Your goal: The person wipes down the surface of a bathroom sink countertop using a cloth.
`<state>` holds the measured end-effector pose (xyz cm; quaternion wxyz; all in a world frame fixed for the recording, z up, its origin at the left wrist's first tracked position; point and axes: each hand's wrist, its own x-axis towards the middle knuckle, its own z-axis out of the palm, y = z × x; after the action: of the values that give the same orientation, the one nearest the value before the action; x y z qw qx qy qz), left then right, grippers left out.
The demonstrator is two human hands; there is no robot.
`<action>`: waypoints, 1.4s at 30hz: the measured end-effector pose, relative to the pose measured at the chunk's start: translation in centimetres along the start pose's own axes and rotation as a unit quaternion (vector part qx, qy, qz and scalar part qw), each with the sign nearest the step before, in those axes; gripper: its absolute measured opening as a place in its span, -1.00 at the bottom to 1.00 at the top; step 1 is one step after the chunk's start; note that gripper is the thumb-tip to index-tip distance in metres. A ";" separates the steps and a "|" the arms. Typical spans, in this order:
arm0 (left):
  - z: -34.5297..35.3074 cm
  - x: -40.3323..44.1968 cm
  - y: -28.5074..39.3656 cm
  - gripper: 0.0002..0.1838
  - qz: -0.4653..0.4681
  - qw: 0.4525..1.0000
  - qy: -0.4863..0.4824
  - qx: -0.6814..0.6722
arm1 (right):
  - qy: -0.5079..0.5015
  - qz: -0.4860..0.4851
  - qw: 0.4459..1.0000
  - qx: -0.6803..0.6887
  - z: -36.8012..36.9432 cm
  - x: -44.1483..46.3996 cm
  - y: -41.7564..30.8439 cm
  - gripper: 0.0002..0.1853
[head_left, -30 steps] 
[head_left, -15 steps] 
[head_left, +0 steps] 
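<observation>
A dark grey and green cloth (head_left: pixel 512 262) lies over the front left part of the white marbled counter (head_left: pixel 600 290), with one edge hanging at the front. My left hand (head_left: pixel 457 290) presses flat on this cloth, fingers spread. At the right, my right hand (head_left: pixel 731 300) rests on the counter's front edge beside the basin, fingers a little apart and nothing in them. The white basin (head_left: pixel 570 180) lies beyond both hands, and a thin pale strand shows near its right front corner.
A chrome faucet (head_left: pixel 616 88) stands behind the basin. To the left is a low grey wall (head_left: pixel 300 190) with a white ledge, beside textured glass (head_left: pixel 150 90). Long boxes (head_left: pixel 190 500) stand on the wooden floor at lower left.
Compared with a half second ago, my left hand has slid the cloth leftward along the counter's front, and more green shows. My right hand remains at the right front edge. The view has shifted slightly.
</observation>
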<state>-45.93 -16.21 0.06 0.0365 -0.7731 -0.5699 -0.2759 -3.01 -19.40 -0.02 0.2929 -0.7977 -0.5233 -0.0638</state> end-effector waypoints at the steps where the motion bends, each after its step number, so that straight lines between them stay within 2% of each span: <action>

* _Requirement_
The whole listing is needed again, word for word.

* _Your solution_
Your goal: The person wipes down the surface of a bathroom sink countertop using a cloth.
`<state>` holds the measured end-effector pose (xyz cm; quaternion wxyz; all in a world frame fixed for the recording, z up, its origin at the left wrist's first tracked position; point and axes: each hand's wrist, its own x-axis towards the middle knuckle, its own z-axis out of the palm, y = z × x; after the action: of the values that give the same orientation, the one nearest the value before the action; x y z qw qx qy qz), left then right, grippers left out.
The demonstrator is two human hands; there is no robot.
`<action>`: waypoints, 1.4s at 30hz: the measured end-effector pose, relative to the pose measured at the chunk's start: translation in centimetres along the start pose's own axes and rotation as a unit quaternion (vector part qx, qy, qz and scalar part qw), each with the sign nearest the step before, in those axes; gripper: its absolute measured opening as a place in its span, -1.00 at the bottom to 1.00 at the top; step 1 is one step after the chunk's start; note that gripper is the thumb-tip to index-tip distance in metres. A ";" separates the steps and a "|" the arms. Typical spans, in this order:
arm0 (left):
  - z: -34.5297..35.3074 cm
  - x: -40.3323..44.1968 cm
  - y: -28.5074..39.3656 cm
  - gripper: 0.0002..0.1838
  - qz: -0.4653..0.4681
  - qw: 0.4525..1.0000
  - qy: -0.4863..0.4824
  - qx: -0.6814..0.6722
arm1 (right):
  - qy: -0.5079..0.5015
  - qz: -0.4860..0.4851
  - qw: 0.4459..1.0000
  - qx: -0.6803..0.6887
  - z: -36.8012..36.9432 cm
  - x: -44.1483..46.3996 cm
  - y: -41.7564..30.8439 cm
  - gripper: 0.0002..0.1853
[head_left, -30 steps] 
[head_left, -15 steps] 
[head_left, +0 steps] 
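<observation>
A dark grey and green cloth (head_left: pixel 512 262) lies over the front left part of the white marbled counter (head_left: pixel 600 290), with one edge hanging at the front. My left hand (head_left: pixel 457 290) presses flat on this cloth, fingers spread. At the right, my right hand (head_left: pixel 731 300) rests on the counter's front edge beside the basin, fingers a little apart and nothing in them. The white basin (head_left: pixel 570 180) lies beyond both hands, and a thin pale strand shows near its right front corner.
A chrome faucet (head_left: pixel 616 88) stands behind the basin. To the left is a low grey wall (head_left: pixel 300 190) with a white ledge, beside textured glass (head_left: pixel 150 90). Long boxes (head_left: pixel 190 500) stand on the wooden floor at lower left.
Compared with a half second ago, my left hand has slid the cloth leftward along the counter's front, and more green shows. My right hand remains at the right front edge. The view has shifted slightly.
</observation>
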<state>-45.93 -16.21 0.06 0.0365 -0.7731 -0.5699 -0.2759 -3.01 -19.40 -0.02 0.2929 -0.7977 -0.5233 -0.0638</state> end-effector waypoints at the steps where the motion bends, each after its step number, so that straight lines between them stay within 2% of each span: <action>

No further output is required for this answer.